= Work to be completed =
Search the listing for the word "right". Copy every line where it is found.

= Data =
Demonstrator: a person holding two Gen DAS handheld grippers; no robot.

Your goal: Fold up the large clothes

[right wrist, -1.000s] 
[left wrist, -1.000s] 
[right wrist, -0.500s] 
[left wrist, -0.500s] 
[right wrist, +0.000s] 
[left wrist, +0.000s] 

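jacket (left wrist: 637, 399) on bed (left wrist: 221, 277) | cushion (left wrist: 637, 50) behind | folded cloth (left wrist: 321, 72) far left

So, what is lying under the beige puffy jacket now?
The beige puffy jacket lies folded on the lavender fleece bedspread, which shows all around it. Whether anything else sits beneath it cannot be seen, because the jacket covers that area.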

= Answer box =
[right wrist, -1.000s] 
[right wrist, -0.500s] 
[right wrist, +0.000s] 

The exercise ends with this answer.